◆ TASK DIRECTIONS: Please count the lines below that contain the word "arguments", and reply with that number alone.

(SUPPLIED DATA)

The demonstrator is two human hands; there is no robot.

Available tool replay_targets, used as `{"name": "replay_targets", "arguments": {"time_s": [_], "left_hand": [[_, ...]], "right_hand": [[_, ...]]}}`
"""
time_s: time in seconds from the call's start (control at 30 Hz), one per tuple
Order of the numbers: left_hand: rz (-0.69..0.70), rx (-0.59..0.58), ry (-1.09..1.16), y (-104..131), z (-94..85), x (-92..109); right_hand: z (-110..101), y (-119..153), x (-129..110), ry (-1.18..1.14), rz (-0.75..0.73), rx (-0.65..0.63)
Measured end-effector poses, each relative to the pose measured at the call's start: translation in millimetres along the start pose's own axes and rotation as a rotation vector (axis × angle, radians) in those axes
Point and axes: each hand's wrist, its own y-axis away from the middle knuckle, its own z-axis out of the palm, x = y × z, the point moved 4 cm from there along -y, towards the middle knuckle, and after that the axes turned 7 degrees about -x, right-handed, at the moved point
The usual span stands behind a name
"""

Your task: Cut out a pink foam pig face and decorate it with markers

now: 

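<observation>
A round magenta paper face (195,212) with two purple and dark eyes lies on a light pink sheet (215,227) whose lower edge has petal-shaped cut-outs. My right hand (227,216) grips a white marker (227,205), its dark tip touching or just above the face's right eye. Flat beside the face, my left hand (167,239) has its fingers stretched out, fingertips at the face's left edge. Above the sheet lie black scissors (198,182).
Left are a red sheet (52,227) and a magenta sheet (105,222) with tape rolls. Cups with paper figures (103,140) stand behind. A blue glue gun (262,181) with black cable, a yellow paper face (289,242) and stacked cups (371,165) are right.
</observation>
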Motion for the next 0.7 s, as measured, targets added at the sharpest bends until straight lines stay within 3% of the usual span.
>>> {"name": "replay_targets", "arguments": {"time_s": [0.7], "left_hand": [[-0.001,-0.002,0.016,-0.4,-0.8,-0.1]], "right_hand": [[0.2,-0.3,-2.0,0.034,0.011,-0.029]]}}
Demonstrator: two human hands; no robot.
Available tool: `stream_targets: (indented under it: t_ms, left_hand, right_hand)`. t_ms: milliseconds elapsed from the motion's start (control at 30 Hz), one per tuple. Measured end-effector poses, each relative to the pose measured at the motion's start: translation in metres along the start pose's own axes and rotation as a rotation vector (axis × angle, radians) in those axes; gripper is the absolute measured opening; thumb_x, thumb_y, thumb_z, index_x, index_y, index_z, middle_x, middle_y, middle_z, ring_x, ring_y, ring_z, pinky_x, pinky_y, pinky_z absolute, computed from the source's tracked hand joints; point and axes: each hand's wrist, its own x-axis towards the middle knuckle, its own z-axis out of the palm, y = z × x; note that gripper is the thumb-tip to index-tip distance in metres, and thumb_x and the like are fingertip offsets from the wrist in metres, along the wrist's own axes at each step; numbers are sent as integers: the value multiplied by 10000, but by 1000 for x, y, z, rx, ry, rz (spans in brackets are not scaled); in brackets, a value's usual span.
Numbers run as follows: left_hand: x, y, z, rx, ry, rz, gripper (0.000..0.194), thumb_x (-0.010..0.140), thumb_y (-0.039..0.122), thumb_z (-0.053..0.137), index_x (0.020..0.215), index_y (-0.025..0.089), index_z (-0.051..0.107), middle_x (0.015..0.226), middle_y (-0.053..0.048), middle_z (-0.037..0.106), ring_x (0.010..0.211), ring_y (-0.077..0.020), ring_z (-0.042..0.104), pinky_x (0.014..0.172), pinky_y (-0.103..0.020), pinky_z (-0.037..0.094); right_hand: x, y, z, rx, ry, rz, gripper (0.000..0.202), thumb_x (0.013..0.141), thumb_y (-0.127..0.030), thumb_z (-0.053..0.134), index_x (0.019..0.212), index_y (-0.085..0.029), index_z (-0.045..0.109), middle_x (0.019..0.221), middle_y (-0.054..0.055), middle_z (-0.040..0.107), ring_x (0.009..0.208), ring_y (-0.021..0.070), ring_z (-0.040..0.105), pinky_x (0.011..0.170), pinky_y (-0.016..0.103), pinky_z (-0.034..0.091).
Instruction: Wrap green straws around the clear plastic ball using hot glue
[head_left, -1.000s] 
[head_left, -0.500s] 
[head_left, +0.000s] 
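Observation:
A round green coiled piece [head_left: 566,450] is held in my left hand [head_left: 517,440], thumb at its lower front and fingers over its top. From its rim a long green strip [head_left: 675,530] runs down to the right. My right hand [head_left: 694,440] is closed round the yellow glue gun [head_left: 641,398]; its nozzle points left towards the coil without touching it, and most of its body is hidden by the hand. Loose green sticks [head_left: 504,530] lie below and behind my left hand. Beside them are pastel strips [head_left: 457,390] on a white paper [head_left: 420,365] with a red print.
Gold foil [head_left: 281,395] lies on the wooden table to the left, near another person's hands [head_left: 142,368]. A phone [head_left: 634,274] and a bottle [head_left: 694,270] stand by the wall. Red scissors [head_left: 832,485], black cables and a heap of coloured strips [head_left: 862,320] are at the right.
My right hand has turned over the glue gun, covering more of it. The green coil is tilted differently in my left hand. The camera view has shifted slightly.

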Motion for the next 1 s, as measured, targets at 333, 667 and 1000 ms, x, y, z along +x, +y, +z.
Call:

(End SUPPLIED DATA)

◆ SOLUTION TO THIS TASK: 2